-
Notifications
You must be signed in to change notification settings - Fork 10.1k
New issue
Have a question about this project? Sign up for a free GitHub account to open an issue and contact its maintainers and the community.
By clicking “Sign up for GitHub”, you agree to our terms of service and privacy statement. We’ll occasionally send you account related emails.
Already on GitHub? Sign in to your account
Misc. bug: Inconsistent Vulkan segfault #10528
Comments
This might be a driver bug. Can you try the latest drivers? I think there's also a chance this could be caused by the ggml-vulkan backend not destroying the VkDevice/VkInstance before the process is terminated. That's something we should look into fixing. |
We may need to add a function to destroy a backend and release all the resources, otherwise calling |
IMO issue #10420 is also a question about the object model for ggml backends, i.e. should it be possible for each thread to have its own VkInstance/VkDevice and what ggml/llama object should their lifetime be tied to. |
I think this is a bug I often observe on Linux, but only on Nvidia. It happens when exiting the application, so some issue with clean-up. I haven't looked into it yet.
I've tried building the global stuff in the way I think CUDA is handling it in the background, but it's not done yet. It should be possible to keep the device and instance global if all temporary variables stay attached to the backend instance. Command buffers are probably not the only thing where that hasn't been implemented yet. |
This is how the crash looks for me. It happens in some Nvidia driver thread after all the ggml code has already exited:
This is the thread:
This is the stack trace:
@jeffbolznv Do you happen to know what the Interestingly @RobbyCBennett saw it in one of the other Nvidia threads ( Resolving this has gotten a little more important since @LostRuins reported that a crash on exit on Windows in certain cases causes a system crash (BSOD). Might be the same cause. |
I hacked together a commit (335f48a) where the devices and Vulkan instance get cleaned up properly (at least I think so, validation layers didn't print anything), but the Nvidia driver still segfaults. |
They're both threads created by the driver. I'm pretty sure they should get shut down when the VkDevice is destroyed.
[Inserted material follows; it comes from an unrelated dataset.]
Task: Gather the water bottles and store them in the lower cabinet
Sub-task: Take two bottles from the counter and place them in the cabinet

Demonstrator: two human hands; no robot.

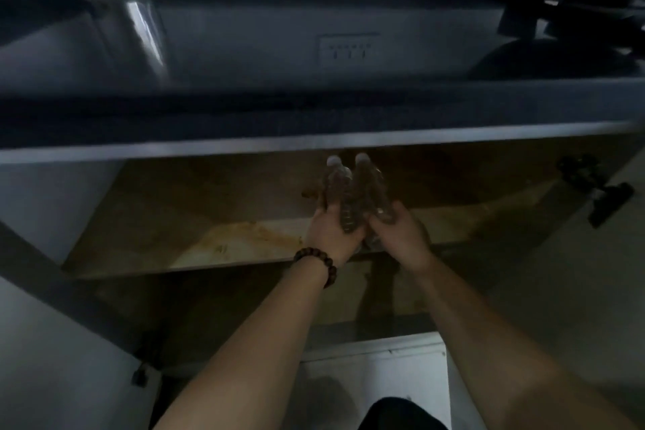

Is this relying on the static destructor for the vk_instance pointer? I think that may happen too late. Is there a hook where we can destroy the objects before the process is terminated? |
Not at the moment. I may add destructors for the backend_device and backend_reg objects in the future, but these would still rely on a static destructor to be called normally when exiting the application. I understand that static destructors can be risky due to the order of destruction, but I am not sure why that should be a problem for the Vulkan driver. I would very much prefer to avoid adding a function to shutdown ggml unless it is absolutely necessary. |
I had some system problems when updating the driver, but I finally got some results. I still see segmentation faults with the new driver. I haven't tried the commit 335f48a yet. The different types of seg faults I got:
Here's some more system information if that helps at all:
|
It's probably not absolutely necessary, since this issue only appears on Nvidia. Their driver should handle this gracefully. |
@0cc4m or @RobbyCBennett, can you try adding a call into ggml-vulkan to destroy the VkDevice and VkInstance right before dlclose is called in unload_backend?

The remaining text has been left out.